■ Brief
Treat the line containing "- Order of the" as the last one, and return every line exactly from the first line of the material below up to it.

┌──

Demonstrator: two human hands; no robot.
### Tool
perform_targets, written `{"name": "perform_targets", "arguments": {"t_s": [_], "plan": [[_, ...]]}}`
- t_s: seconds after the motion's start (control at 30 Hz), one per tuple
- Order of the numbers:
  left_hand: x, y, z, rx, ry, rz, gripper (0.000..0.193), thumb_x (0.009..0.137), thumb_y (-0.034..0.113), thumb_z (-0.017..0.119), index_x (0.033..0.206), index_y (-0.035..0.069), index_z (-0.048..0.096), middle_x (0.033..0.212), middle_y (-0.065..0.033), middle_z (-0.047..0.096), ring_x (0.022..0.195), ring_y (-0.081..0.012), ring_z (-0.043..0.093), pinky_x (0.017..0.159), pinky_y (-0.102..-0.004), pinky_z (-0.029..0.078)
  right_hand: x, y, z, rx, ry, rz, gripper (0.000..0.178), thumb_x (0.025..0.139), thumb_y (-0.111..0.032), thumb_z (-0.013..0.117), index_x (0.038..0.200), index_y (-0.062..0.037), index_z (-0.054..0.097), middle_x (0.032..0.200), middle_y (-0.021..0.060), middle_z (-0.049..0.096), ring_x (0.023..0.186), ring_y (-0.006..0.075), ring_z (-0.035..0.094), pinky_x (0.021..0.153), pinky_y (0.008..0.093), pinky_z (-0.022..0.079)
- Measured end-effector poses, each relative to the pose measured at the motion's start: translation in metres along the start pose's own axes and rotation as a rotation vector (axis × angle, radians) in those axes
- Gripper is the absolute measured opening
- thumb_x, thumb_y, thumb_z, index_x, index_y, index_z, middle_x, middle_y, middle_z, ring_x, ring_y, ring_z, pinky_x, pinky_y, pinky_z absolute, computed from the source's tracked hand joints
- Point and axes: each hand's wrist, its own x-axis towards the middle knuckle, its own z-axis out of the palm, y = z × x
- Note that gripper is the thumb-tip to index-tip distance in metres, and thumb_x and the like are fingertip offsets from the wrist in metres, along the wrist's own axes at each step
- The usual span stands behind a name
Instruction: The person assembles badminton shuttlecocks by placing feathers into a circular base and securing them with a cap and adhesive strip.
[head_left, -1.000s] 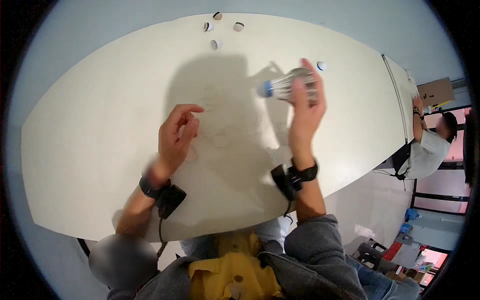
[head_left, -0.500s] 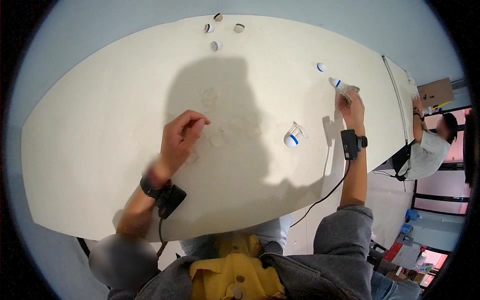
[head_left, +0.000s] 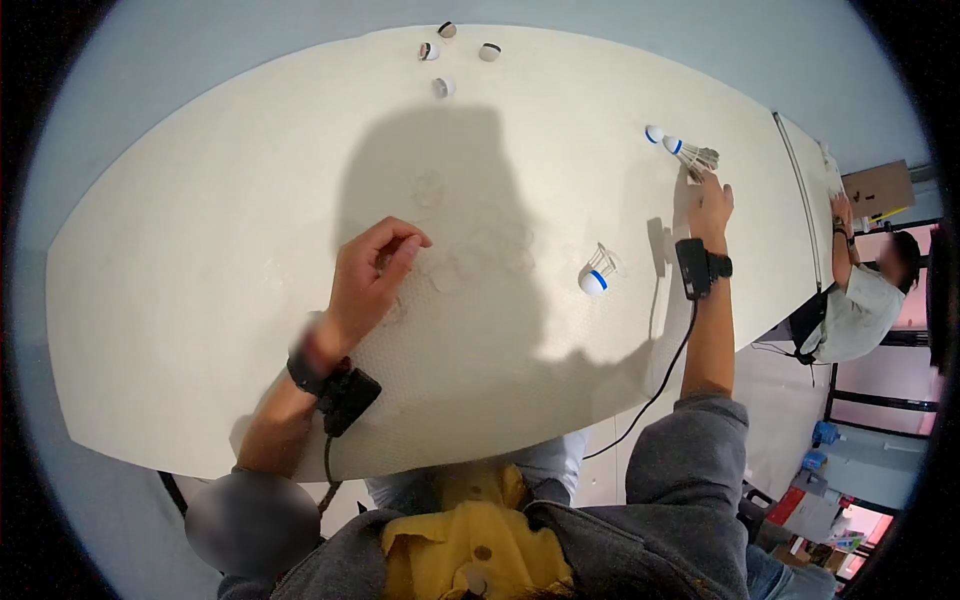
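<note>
From here I can't tell whether the right hand, upper right, touches the shuttlecock; the lower edge cuts off the yellow shirt, and the co-worker's head blurs far right.

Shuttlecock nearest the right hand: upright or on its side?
On its side: the shuttlecock shows its blue-banded cork and skirt in profile, lying along the table.

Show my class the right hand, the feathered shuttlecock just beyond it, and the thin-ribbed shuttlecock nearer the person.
Right hand (head_left: pixel 711 211): head view, on its back.
Feathered shuttlecock (head_left: pixel 692 153): head view, on its skirt.
Thin-ribbed shuttlecock (head_left: pixel 599 280): head view, on its blue band.
</note>
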Motion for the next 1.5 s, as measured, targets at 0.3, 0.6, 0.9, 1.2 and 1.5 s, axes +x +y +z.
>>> {"name": "perform_targets", "arguments": {"t_s": [0.3, 0.6, 0.9, 1.2, 1.5], "plan": [[-0.007, -0.003, -0.004, -0.011, 0.039, -0.019, 0.018, 0.094, 0.020, 0.053, 0.090, 0.005, 0.062, 0.073, 0.0037, 0.050, 0.063, -0.0051, 0.040, 0.058, -0.0202, 0.034, -0.196, -0.118, 0.010, -0.515, -0.358, -0.164, 0.072, 0.082, -0.035, 0.069, 0.140, -0.0097, 0.036, 0.143, 0.0185, 0.035, 0.132, 0.0312, 0.035, 0.107, 0.0451, 0.032], [-0.003, -0.001, 0.000, -0.014, 0.032, -0.004, 0.019, 0.094, 0.020, 0.053, 0.090, 0.004, 0.062, 0.067, 0.0047, 0.047, 0.061, -0.0049, 0.039, 0.056, -0.0209, 0.033, -0.242, -0.108, 0.044, -0.584, -0.532, -0.568, 0.062, 0.069, -0.014, 0.079, 0.124, -0.0097, 0.052, 0.123, 0.0134, 0.051, 0.106, 0.0276, 0.053, 0.091, 0.0372, 0.044], [-0.007, 0.002, -0.004, -0.032, -0.024, 0.048, 0.019, 0.095, 0.020, 0.051, 0.099, 0.003, 0.060, 0.080, 0.0014, 0.052, 0.068, -0.0057, 0.044, 0.061, -0.0209, 0.038, -0.257, -0.139, 0.096, -0.207, -0.551, -0.210, 0.044, 0.070, -0.019, 0.081, 0.099, -0.0068, 0.050, 0.079, 0.0073, 0.057, 0.062, 0.0168, 0.054, 0.057, 0.0293, 0.049], [-0.007, 0.001, -0.005, -0.214, -0.178, 0.038, 0.032, 0.095, 0.028, 0.053, 0.115, 0.003, 0.053, 0.100, -0.0041, 0.053, 0.091, -0.0112, 0.052, 0.081, -0.0250, 0.043, -0.286, -0.134, 0.177, 0.011, -0.923, -0.389, 0.035, 0.083, -0.024, 0.069, 0.104, -0.0057, 0.048, 0.085, 0.0140, 0.061, 0.071, 0.0250, 0.062, 0.065, 0.0347, 0.050], [-0.006, -0.003, -0.003, -0.115, -0.135, 0.109, 0.031, 0.096, 0.030, 0.049, 0.113, 0.004, 0.049, 0.098, -0.0038, 0.051, 0.087, -0.0108, 0.049, 0.078, -0.0244, 0.042, -0.285, -0.135, 0.174, 0.036, -0.918, -0.500, 0.020, 0.082, -0.015, 0.065, 0.100, -0.0086, 0.059, 0.089, 0.0107, 0.062, 0.078, 0.0223, 0.062, 0.068, 0.0330, 0.050]]}}
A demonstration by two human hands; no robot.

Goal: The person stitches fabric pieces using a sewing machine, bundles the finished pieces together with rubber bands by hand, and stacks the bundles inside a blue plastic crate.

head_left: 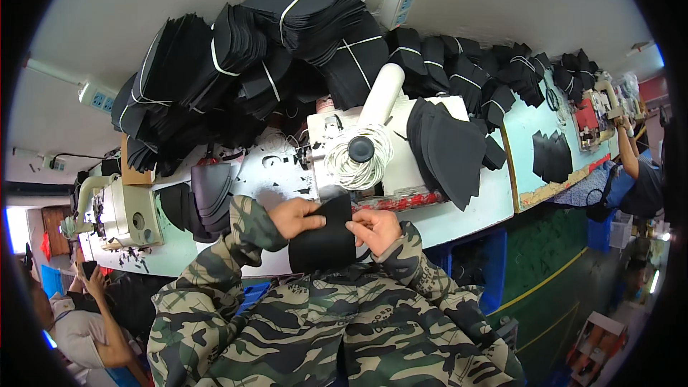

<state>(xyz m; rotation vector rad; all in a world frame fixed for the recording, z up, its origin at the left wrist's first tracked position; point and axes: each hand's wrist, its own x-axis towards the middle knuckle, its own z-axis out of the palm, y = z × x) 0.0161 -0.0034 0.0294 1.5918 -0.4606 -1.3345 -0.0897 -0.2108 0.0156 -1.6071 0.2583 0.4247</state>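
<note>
Close to my body, at the table's front edge, I hold a thin black sheet piece (322, 247) between both hands. My left hand (294, 219) pinches its upper left edge with the thumb on top. On the other side, my right hand (378, 231) has its thumb and fingers closed on the right edge. Just beyond the piece stands a white machine (401, 176) with a coil of white cord (337, 165) around its spool pin. A fan of shaped black pieces (443, 147) lies on the machine's right side.
Tied bundles of black pieces (301, 11) are heaped along the wall. Dark stacked pieces (211, 197) lie left on the white table (462, 226). A blue bin (494, 269) stands below right. Other people work at machines at both sides, one person's arm (628, 149) at far right.
</note>
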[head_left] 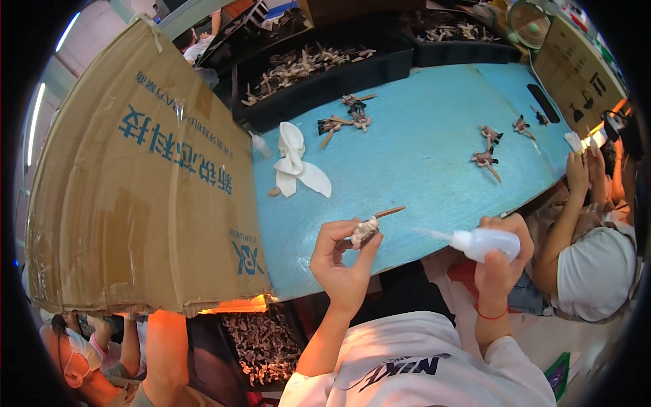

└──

■ Reply to the exercise
Demonstrator: two human hands; no robot.
### Tool
perform_targets, written `{"name": "perform_targets", "arguments": {"t_s": [_], "plan": [[_, ...]]}}`
- t_s: seconds after the motion's start (control at 30 Hz), one per tuple
- Order of the numbers:

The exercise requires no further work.